Items from a dataset
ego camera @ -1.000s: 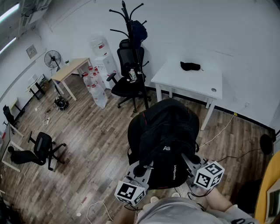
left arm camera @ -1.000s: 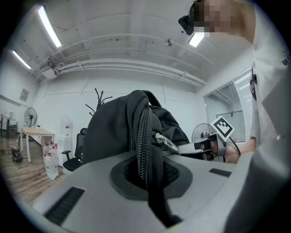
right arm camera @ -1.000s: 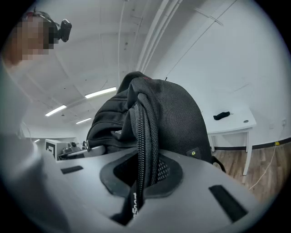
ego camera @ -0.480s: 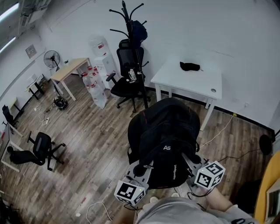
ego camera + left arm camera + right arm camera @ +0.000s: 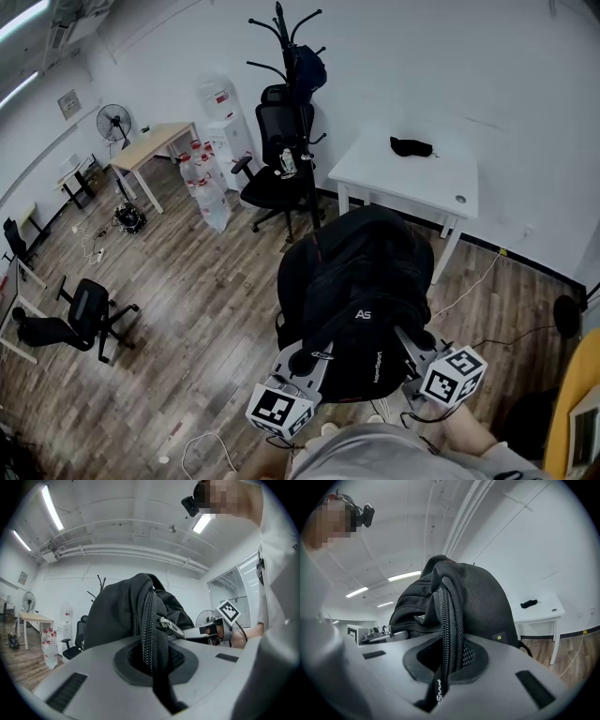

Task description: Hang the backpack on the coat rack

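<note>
A black backpack point(image 5: 361, 286) hangs in the air in front of me, held up from below by both grippers. My left gripper point(image 5: 305, 358) is shut on a zippered edge of the backpack point(image 5: 149, 620), which runs down between its jaws. My right gripper point(image 5: 412, 342) is shut on another zippered edge point(image 5: 449, 620) on the bag's other side. The black coat rack point(image 5: 292, 56) stands against the far wall, well beyond the backpack, and a dark item point(image 5: 309, 67) hangs on one of its hooks.
A black office chair point(image 5: 279, 169) stands at the foot of the rack. To its right is a white table point(image 5: 441, 183) with a small black item point(image 5: 411, 146) on it. A water dispenser point(image 5: 217, 112), water bottles point(image 5: 202, 183) and a wooden desk point(image 5: 150, 145) are on the left.
Both grippers keep the same hold on the backpack. The head view has shifted slightly, so the rack and table sit a little to the right in the picture.
</note>
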`<move>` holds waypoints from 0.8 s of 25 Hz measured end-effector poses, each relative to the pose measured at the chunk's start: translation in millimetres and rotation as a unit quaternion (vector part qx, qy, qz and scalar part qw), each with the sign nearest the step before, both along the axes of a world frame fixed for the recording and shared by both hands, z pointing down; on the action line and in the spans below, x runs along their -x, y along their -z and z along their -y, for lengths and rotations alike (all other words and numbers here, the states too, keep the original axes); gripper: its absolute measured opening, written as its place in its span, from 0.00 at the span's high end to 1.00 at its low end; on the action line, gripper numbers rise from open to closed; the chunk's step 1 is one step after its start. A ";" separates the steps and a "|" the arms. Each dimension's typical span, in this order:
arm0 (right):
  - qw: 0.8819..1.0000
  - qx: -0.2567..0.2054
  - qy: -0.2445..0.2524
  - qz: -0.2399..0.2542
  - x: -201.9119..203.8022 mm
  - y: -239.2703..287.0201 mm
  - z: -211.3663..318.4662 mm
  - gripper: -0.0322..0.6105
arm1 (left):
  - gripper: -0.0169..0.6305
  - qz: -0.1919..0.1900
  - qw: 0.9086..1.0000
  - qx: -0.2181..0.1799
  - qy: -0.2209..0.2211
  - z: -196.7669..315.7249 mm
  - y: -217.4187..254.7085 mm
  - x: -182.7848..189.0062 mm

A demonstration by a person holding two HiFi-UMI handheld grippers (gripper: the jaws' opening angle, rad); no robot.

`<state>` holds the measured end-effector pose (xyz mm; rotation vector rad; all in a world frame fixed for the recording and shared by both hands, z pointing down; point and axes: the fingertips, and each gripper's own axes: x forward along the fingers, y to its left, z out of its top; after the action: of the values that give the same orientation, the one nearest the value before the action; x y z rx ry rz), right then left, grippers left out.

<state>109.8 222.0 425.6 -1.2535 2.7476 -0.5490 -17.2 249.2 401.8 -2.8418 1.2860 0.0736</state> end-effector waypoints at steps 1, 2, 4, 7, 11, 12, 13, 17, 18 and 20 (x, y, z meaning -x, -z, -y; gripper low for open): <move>1.000 -0.001 -0.003 -0.002 2.7 0.5 -0.6 0.92 | 0.96 -0.001 1.000 -0.001 -0.002 -0.5 0.1 2.7; 1.000 -0.002 -0.005 -0.004 6.0 0.8 -1.3 0.92 | 0.96 -0.001 1.000 -0.001 -0.003 -0.9 0.5 6.2; 1.000 -0.004 -0.009 -0.005 13.2 0.3 -2.3 0.92 | 0.96 -0.001 1.000 0.000 -0.005 -2.0 0.8 14.0; 1.000 -0.005 -0.015 -0.002 22.9 -2.4 -4.9 0.92 | 0.96 0.001 1.000 -0.004 -0.011 -4.9 0.3 23.7; 1.000 -0.001 -0.020 0.004 34.0 -3.6 -5.4 0.92 | 0.96 0.002 1.000 -0.006 -0.017 -4.1 2.9 34.7; 1.000 0.001 -0.020 0.004 35.8 -3.5 -5.2 0.92 | 0.96 0.002 1.000 -0.006 -0.018 -3.2 3.4 36.5; 1.000 0.002 -0.019 0.005 37.1 -3.4 -4.8 0.92 | 0.96 0.002 1.000 -0.005 -0.017 -2.1 4.2 38.0; 1.000 0.003 -0.015 0.006 38.3 -5.6 3.7 0.92 | 0.96 0.004 1.000 -0.003 -0.013 7.4 1.8 39.5; 1.000 0.004 -0.014 0.005 38.1 -6.9 8.4 0.92 | 0.96 0.003 1.000 -0.001 -0.013 11.7 -0.4 38.9; 1.000 0.005 -0.011 0.001 38.2 -8.2 20.8 0.92 | 0.96 0.002 1.000 0.003 -0.012 22.9 -3.7 38.1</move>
<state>71.6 201.2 433.7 -1.2842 2.7287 -0.5624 -55.3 226.3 405.6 -2.8626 1.2531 0.0651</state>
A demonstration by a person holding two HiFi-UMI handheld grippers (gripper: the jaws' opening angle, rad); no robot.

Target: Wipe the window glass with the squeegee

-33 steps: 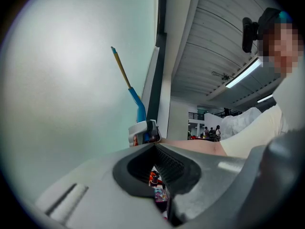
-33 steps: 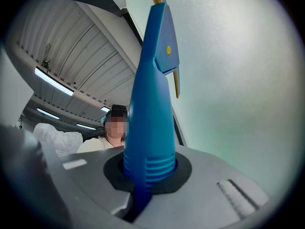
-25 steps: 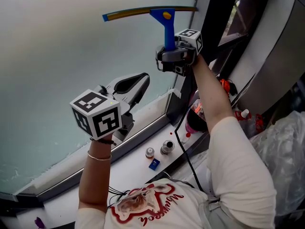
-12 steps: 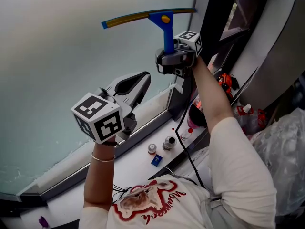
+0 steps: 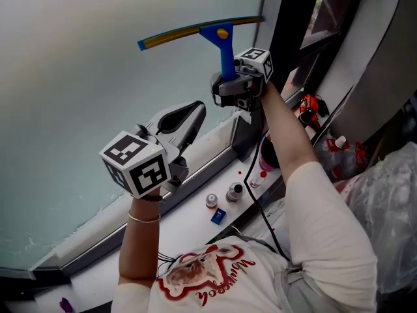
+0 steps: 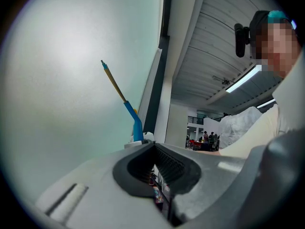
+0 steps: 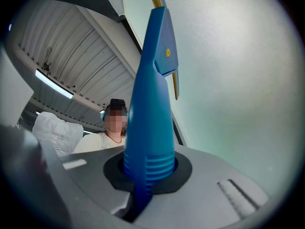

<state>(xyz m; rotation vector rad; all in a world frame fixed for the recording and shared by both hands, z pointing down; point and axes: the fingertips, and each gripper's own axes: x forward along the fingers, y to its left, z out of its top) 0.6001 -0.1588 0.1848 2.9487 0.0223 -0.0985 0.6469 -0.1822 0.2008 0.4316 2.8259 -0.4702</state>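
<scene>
The squeegee (image 5: 221,38) has a blue handle and a long yellow-edged blade lying against the frosted window glass (image 5: 78,77) high at the right. My right gripper (image 5: 229,83) is shut on the handle (image 7: 150,128) from below, blade upward. My left gripper (image 5: 186,119) hangs lower and to the left, close to the glass, shut with nothing between its jaws. In the left gripper view the squeegee (image 6: 126,109) stands beyond the closed jaws (image 6: 159,168), apart from them.
A white sill (image 5: 189,220) below the window carries two small metal caps (image 5: 234,192) and a small blue object (image 5: 218,215). A dark window frame post (image 5: 287,31) stands at the right. Bottles (image 5: 335,142), a red object (image 5: 307,118) and white plastic bags (image 5: 384,214) lie lower right.
The squeegee and right gripper have shifted slightly left and down on the glass. The left gripper stayed about where it was.
</scene>
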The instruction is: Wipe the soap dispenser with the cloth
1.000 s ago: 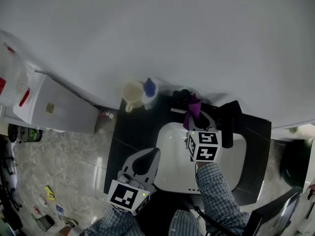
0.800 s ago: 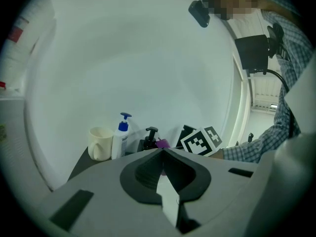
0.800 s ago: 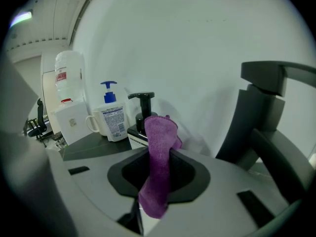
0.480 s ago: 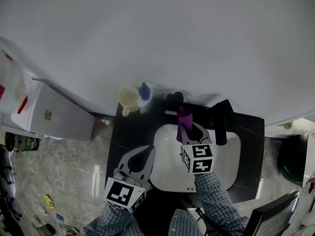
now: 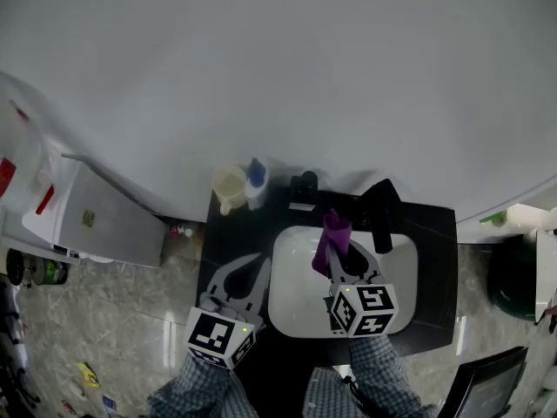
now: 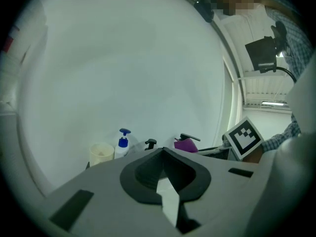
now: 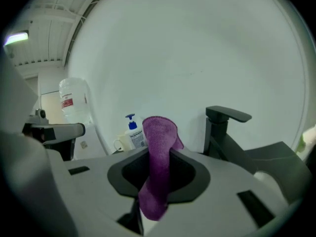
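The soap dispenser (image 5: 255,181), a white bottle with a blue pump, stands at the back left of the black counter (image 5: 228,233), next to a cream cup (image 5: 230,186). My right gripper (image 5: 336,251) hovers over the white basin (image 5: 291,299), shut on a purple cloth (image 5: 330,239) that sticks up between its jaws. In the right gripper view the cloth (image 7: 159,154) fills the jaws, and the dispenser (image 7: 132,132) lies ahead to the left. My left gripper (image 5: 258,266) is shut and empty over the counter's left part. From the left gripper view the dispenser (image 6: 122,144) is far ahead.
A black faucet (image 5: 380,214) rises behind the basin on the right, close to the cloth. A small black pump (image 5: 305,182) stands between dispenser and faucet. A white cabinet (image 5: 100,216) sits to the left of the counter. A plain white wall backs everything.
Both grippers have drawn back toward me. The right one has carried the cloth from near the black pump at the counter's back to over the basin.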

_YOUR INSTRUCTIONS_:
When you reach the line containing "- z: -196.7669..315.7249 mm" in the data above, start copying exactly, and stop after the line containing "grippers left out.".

_EXERCISE OUTPUT_:
  - z: -196.7669..315.7249 mm
  - y: -217.4187..254.7085 mm
  - x: -182.7848..189.0062 mm

A demonstration by a person holding two HiFi-UMI handheld grippers (gripper: the jaws' opening angle, rad); no robot.

`<state>` holds the measured end-effector pose (xyz mm; rotation vector rad; all in a world frame fixed for the recording and shared by both hands, z pointing down; point and axes: the fingertips, and each gripper's own axes: x forward along the fingers, y to its left, z out of its top; after the action: of the values that give the same orientation, the one nearest the value before the action; x y z rx ry rz), right then left, grippers left out.

This output has been given in full.